Of course, the basis of his argument is different from Böhme’s. Marcuse still believed that capitalism was responsible for perpetuating the rule of an elite through its control of technological advance. Technological design was contingent, he argued, on class power and reproduced class power, suppressing human and natural potentials that could become the basis for a better way of life. That argument opened the possibility that democratic control of technology might lead to a very different outcome from the one Böhme fears. My own critical theory of technology pursues Marcuse’s argument under present conditions.

Oddly, Böhme himself argues along similar lines in the discussion of computers in education that follows his critique of the Frankfurt School. He notes the role of corporations in pushing the computerization of education at the expense of developing more important human capacities. In this essay, technification does not appear as an autonomous force but as driven by political economy, and humanity does not appear as totally malleable but as possessing inherent potentials. Marcuse could not have said it better.

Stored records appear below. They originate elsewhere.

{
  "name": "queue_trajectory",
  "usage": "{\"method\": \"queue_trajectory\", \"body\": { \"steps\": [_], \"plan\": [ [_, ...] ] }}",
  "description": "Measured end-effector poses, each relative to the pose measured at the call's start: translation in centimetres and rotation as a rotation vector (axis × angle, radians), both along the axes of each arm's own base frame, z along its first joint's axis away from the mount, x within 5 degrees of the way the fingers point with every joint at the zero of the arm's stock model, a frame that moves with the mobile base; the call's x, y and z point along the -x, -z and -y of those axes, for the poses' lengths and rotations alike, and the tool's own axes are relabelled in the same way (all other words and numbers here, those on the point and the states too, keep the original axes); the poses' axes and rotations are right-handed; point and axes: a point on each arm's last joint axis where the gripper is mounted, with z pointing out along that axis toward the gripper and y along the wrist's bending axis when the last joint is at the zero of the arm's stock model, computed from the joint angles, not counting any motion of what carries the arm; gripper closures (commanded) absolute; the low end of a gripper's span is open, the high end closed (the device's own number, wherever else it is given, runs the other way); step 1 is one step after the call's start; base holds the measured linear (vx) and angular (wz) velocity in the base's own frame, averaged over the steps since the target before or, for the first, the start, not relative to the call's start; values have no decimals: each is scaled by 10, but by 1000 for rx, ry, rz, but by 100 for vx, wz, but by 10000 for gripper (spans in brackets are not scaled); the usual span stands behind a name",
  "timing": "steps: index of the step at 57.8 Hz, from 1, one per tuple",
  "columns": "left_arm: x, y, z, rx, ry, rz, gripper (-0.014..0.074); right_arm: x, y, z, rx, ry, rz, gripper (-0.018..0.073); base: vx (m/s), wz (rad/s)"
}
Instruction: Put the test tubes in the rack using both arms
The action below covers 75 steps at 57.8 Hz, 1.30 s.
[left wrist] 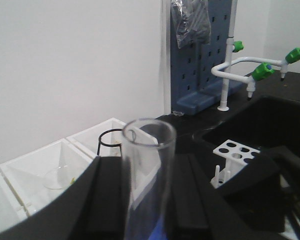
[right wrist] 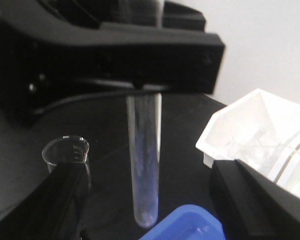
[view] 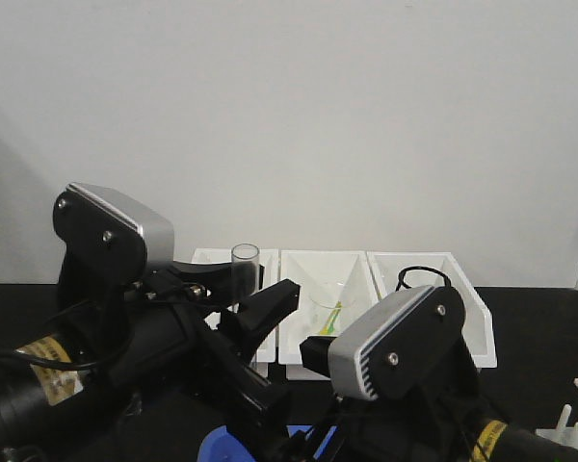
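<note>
Left wrist view: the left gripper [left wrist: 149, 200] has its two black fingers [left wrist: 102, 195] clamped on an upright tube [left wrist: 149, 150], whose open rim stands clear above them. Past the fingers to one side, the rack [left wrist: 235, 150] sits on the black counter [left wrist: 190, 125] near a dark sink [left wrist: 275, 117], well apart from the tube. Past them to the other side lie white bins [left wrist: 35, 165]. The middle one holds a beaker [left wrist: 57, 177], and a wire ring [left wrist: 110, 137] stands at the nearest.

Right wrist view: the right gripper [right wrist: 150, 172] has its fingers spread wide and touching nothing. The tube's rounded bottom hangs between them with free room on both sides, just above the edge of a blue tray [right wrist: 190, 227]. A second beaker [right wrist: 67, 152] stands on the counter just beside one finger. A bin corner lies near the other.
</note>
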Motion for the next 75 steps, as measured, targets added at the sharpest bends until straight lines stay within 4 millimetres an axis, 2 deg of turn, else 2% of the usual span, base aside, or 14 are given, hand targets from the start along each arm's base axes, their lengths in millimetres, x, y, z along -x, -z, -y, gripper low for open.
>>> {"method": "queue_trajectory", "body": {
  "steps": [20,34,41,53,58,59,75],
  "plan": [
    [18,-3,15,43,75,-5,617,0,-4,-1,-32,-5,29,8,0,0],
    [19,-3,16,52,82,-15,617,0,-4,-1,-35,-5,32,36,0,0],
    [19,-2,16,52,82,-18,617,0,-4,-1,-35,-5,32,111,0,0],
    [19,-2,16,49,83,-23,617,0,-4,-1,-37,-5,34,344,0,0],
    [19,-2,16,49,83,-22,617,0,-4,-1,-35,-6,36,456,0,0],
    [19,-2,16,51,83,-25,617,0,-4,-2,-33,-10,37,573,0,0],
    [19,-2,16,51,83,-25,601,0,-4,-2,-33,-10,37,570,0,0]
  ]
}}
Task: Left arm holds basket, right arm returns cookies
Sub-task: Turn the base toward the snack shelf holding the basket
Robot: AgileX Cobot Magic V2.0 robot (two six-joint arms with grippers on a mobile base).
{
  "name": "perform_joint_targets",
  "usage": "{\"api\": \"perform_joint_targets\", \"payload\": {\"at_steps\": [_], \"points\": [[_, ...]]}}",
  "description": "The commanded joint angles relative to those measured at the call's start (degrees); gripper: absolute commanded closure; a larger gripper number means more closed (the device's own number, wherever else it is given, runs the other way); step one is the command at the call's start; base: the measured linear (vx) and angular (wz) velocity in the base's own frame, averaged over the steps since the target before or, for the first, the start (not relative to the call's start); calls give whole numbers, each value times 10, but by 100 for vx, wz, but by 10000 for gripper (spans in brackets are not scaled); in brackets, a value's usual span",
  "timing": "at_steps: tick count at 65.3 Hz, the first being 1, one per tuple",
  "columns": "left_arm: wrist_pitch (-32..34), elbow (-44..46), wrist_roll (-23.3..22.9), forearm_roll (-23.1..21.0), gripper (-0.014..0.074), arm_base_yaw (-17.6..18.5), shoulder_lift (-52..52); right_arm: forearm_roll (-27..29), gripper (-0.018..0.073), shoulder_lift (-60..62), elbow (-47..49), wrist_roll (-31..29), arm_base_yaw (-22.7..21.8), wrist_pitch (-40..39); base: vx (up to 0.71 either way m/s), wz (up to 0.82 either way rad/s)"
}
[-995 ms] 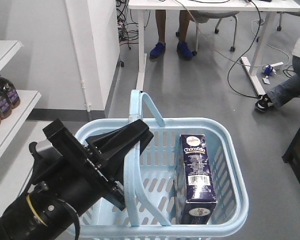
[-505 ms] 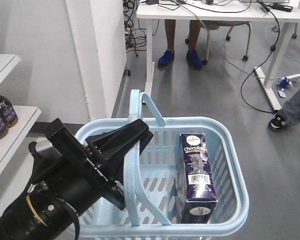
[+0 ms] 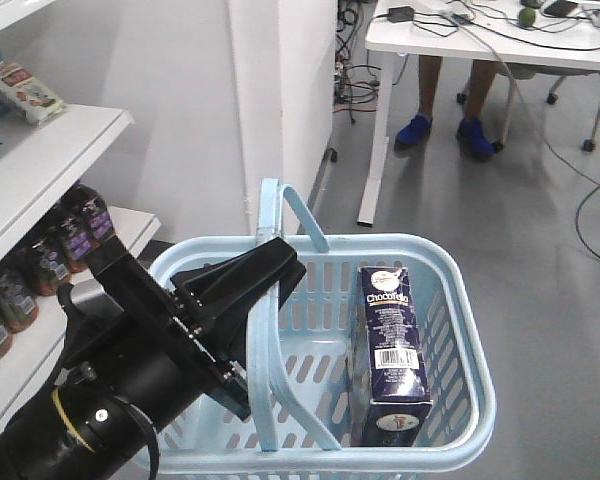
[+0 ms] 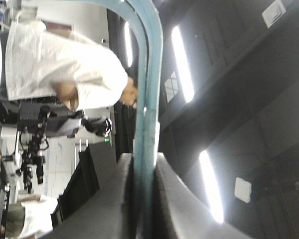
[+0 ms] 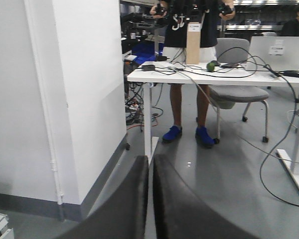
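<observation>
Carton of cookies (image 3: 392, 345) stood on end in the right half of the basket (image 3: 460, 300), close to the right wall, with its top panel near rim level and its barcode face toward the camera. It was judged a light, stiff cardboard box with smooth printed faces, liable to dent under a hard pinch. A hold across the narrow faces near the exposed top looked the most reachable. The left gripper (image 3: 278, 268) was clamped on the basket's handle (image 3: 269, 210), though whether on one hoop or both could not be told. Only the left wrist view showed the pale blue bar pinched between the dark fingers (image 4: 114, 199), a contact partly masked by the wedge body in the front view. The right gripper (image 5: 150, 199) appeared solely in its own wrist view, with its fingers drawn almost together and empty. It faced a white desk (image 5: 214, 74), not the box. The front view alone showed the carton and the shelf (image 3: 50, 160) of bottles (image 3: 40, 265) at left.
</observation>
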State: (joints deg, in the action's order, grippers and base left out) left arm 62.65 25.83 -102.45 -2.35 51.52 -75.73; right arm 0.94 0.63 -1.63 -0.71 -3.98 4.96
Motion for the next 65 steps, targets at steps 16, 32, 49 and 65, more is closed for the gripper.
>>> {"api": "perform_joint_targets", "payload": {"at_steps": [16, 32, 49, 65], "points": [[82, 16, -2, -2, 599, 4, 18, -3, 565, 7, -10, -4, 0, -42, 6, 46], [82, 16, -2, -2, 599, 4, 18, -3, 565, 7, -10, -4, 0, -42, 3, 56], [82, 16, -2, -2, 599, 4, 18, -3, 565, 7, -10, -4, 0, -42, 1, 66], [82, 16, -2, -2, 599, 4, 18, -3, 565, 7, -10, -4, 0, -41, 1, 65]]}}
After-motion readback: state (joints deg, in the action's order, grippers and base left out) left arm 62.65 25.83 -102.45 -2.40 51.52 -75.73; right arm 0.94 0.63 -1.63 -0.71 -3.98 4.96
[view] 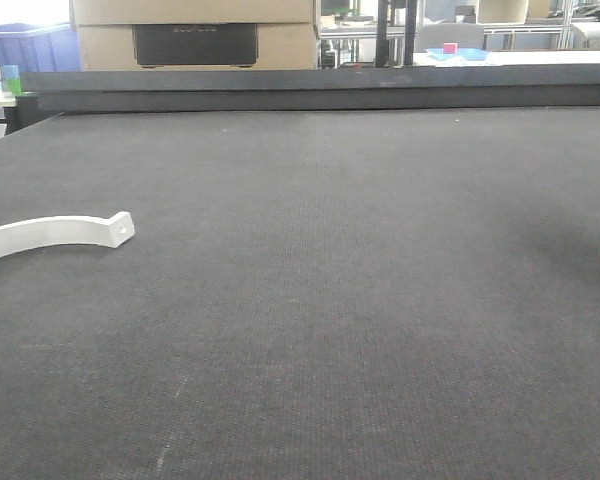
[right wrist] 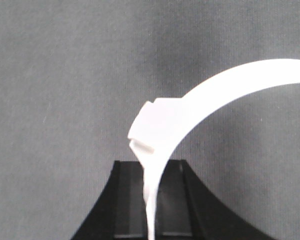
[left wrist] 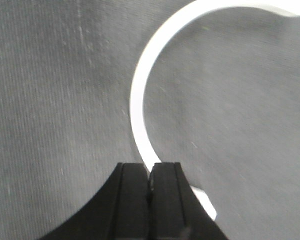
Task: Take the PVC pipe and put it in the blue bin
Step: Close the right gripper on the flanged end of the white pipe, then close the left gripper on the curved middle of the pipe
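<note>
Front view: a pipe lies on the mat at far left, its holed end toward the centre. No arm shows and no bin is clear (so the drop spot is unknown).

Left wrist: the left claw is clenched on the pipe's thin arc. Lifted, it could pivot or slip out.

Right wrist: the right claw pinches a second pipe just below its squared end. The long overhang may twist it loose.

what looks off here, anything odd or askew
Two white curved pieces show, though the task names one: the right gripper clamps one PVC pipe near its squared end, and the left gripper is shut on a second pipe on the mat.
</note>
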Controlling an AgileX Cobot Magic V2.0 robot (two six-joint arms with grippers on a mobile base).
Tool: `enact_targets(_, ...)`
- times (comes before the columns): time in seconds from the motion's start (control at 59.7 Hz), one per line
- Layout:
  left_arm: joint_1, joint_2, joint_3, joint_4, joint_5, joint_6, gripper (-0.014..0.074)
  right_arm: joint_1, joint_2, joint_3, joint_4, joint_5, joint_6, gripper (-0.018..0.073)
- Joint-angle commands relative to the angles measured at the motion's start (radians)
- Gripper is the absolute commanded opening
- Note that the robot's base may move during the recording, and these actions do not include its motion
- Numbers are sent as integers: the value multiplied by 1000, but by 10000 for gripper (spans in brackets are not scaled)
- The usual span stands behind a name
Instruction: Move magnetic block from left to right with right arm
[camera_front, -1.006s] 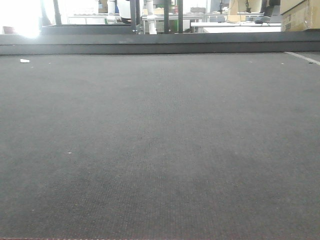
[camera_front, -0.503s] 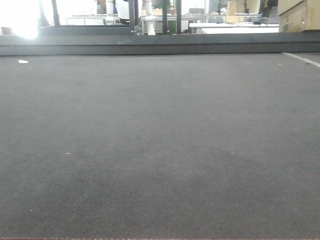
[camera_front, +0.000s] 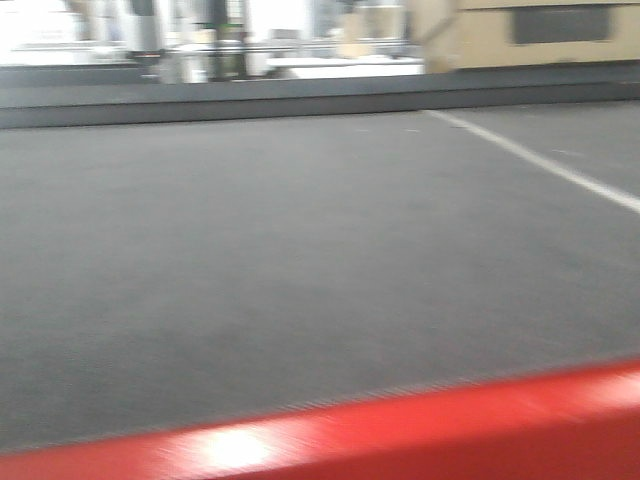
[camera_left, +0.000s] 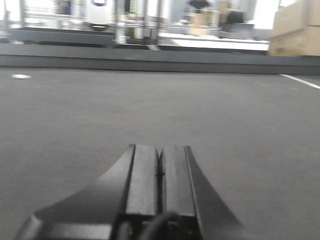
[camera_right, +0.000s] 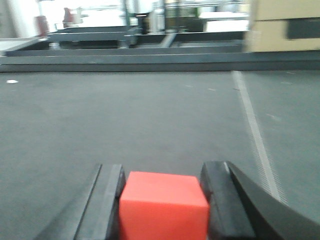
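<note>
The magnetic block (camera_right: 163, 205), a plain red-orange cube, sits between the two black fingers of my right gripper (camera_right: 164, 172) in the right wrist view. Both fingers press against its sides. Grey carpet stretches ahead of it, and the frame does not show whether the cube rests on the carpet or hangs above it. In the left wrist view my left gripper (camera_left: 160, 149) is low over the carpet, its fingers closed flat together with nothing between them. Neither gripper appears in the front view.
A white line (camera_right: 252, 130) runs along the carpet on the right and also shows as the white line (camera_front: 540, 160) in the front view. A dark raised ledge (camera_left: 150, 57) closes the far side, with cardboard boxes (camera_front: 530, 35) behind. A blurred red band (camera_front: 400, 430) fills the front view's bottom edge.
The front view has swung and blurred: the white line now lies much further in from the right, the box looms larger, and a broad red band has come in along the bottom.
</note>
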Motion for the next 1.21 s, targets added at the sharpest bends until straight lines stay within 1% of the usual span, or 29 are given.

Marcuse was aware of the decline of the working class and the emergence of other democratic forces such as the environmental and feminist movements, to which we could add a number of other more recent ones. He hoped that such movements would someday spark a general transformation of the technical basis of modern civilization. These are still the only sources of resistance to the worst consequences of technification. If I understand him correctly, Böhme shares this hope with diminished confidence in the future. I wish he had recognized Marcuse’s critique of technology as an important predecessor and argued against it when he disagreed.” (http://webcache.googleusercontent.com/search?q=cache:http://ndpr.nd.edu/news/41732-invasive-technification-critical-essays-in-the-philosophy-of-technology/)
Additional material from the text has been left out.